Toy Soldiers, A Game That Needs To Be Played!

To celebrate today’s release of The Kaiser Battle DLC (for more info check out this fine Platform Nation article) for the XBLA game, Toy Soldiers, I have written this article on why you should be playing Toy Soldiers in the first place.

Toy Soldiers is not a perfect game. It has it’s flaws just like all games do whether they be technical or opined, but the good news is it doesn’t matter. Signal Studios has crafted a game that is filled to the brim with flavor, charm, and content that easily overrides any cons it may have. Seriously, this game is packed with more missions, objectives, and collectibles than you can shake a Wii controller at, and just when you think you’re done, they throw in a campaign + so you can do it all over again as the enemy. There’s also 2 sweet avatar awards that you can unlock and wear (I wear my gas mask all the time). That’s an awful lot of content for your money (1200 MSP) and the best part is it’s fun to play. This is why I highly recommend that you play Toy Soldiers right now!

I knew from the first time when I played Toy Soldiers I was in for a good ride.
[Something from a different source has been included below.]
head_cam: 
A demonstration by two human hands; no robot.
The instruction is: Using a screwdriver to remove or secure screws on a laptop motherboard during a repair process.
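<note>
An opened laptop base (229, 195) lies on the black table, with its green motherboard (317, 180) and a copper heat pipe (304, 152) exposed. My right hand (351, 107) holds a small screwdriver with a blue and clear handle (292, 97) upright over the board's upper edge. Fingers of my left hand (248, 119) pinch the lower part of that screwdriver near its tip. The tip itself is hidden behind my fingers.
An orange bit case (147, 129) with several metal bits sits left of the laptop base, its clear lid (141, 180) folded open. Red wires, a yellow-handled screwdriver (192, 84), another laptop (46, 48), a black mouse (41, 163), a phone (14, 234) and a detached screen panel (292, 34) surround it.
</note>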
It immediately invoked fond childhood memories of playing with my G. I. Joes and little green army men out in my backyard. I would line my guys up and march through the grass to attack the enemy just like they do in the game. Sheer childhood bliss! As I unlocked each new mission, I got access to more and better units which would put a bigger smile on my face. Machine gun turrets, nice. Ooooo gas spitting guys, even better. Whoa, howitzers, sweet! Tanks and planes, rock on! I was in heaven.
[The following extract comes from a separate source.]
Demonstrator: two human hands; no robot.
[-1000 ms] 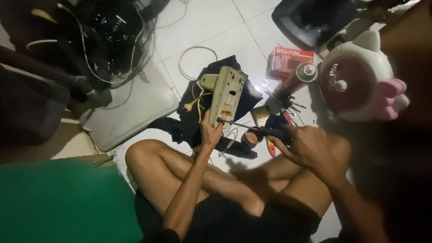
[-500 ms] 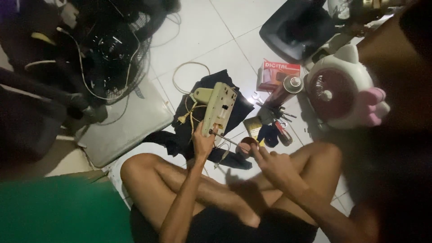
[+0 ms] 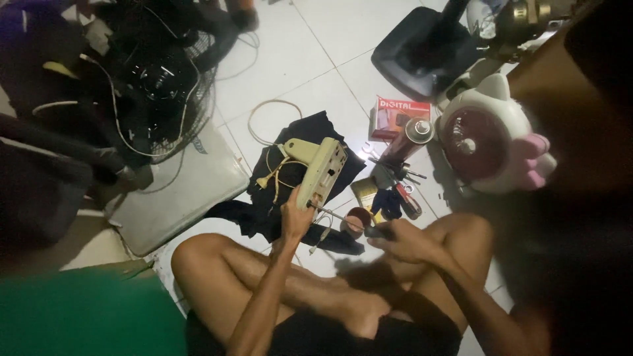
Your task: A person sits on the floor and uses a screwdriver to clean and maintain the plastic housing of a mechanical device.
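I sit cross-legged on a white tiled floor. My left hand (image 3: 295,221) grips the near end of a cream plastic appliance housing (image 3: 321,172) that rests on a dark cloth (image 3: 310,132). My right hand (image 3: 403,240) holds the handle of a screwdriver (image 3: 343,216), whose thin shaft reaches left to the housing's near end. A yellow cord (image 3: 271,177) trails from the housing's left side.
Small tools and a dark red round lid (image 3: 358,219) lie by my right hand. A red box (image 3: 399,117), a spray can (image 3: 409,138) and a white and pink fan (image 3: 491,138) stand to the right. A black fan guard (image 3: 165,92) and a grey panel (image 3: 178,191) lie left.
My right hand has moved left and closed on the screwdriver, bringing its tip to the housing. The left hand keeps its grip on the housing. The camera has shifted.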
For those of you not familiar with the game yet (shame on you), it plays like a tricked out tower defense game set in the time of The Great War (aka World War I). You place your units on different locations around your toy box with the main goal of keeping the enemy out of the box. You can only let so many enemy units in to your toy box before you loose, so strategy in setting up your units is involved as some units are better at destroying certain enemies than other units. Each unit must be bought before it can be placed, but no worries, every enemy that is destroyed will net you some cash. You can then use your money to buy more units or upgrade to more powerful ones.

What makes this tricked out compared to your average tower defense, is that you can take control of your “towers” and fire on the enemy yourself. You also get access to sniper towers and can even cause mass destruction with some vehicles. This is where you really start having some fun. Blowing up the enemy with your tank is a blast and dive bombing with your plane is da bomb. These vehicles offer some heavy duty fire power needed to put the smack-down on the enemy. Switching between units and/or vehicles is a breeze and controlling them is just as nice. The A.I. is pretty good and makes it easy being an arm-chair general, but taking control of your own units will increase the damage dealt upon the enemies, plus it just makes it more fun in my opinion.

Did I mention that there’s a crap-ton of stuff to do in this game? Well there is. Toy Soldiers throws 24 fun and exciting missions at you (12 each for campaign and campaign +), each one offering a new and more difficult map to conquer. One map has you right outside of a walled in town with enemy guns everywhere. The problem is they are all hidden behind buildings and piles of rubble left over from a previous battle so caution is needed when playing lest you be annihilated. Every mission also offers you a special challenge that requires you to do something specific to complete. These challenges range from sniping three enemy soldiers with one bullet to destroying an enemy emplacement by crashing your biplane into it. Completing a challenge will unlock a ration ticket for your display chest, which can then be viewed and offer you some insight as to what rations the typical WWI soldier carried with him into war. Plus the challenges just add some extra fun to the missions. There are also 24 golden boxes hidden through out the game (one for each mission) that need to be destroyed. These are tough to find and some will even offer you a challenge just figuring out how to destroy them. They aren’t all easily reached with your units and will take some effort to do, but when these are destroyed a deep sense of accomplishment is felt. You can also work on obtaining a general ranking (i.e. you didn’t let any enemy soldiers into your toy box) for each mission that will unlock you a pretty achievement.

Signal Studios has really gone all out and made a great game. It is easy enough to pick up and play, but will definitely take some skill to master. This of course is a good thing. The game never feels cheap in the harder missions but instead gives you a warm fuzzy feeling inside when you finally destroy the Tsar Tank, or you get a general ranking on that one mission that was giving you trouble. Throw in some nice touches like the period soundtrack that sounds like the dusty, scratchy records you’d find in your (great) grandparent’s attic to the little gears and springs that fly out from an exploding enemy vehicle and you can tell that Signal Studios really went the extra mile to make you an excellent game. A game made from blood, sweat, and tears that will give you tears of enjoyment; make you sweat with anxiety as the enemy puts the hammer down on you, and possibly even make your eyes and hands bleed because you can’t put the controller down.

Why are you still reading this? Go buy this game now! You won’t regret it.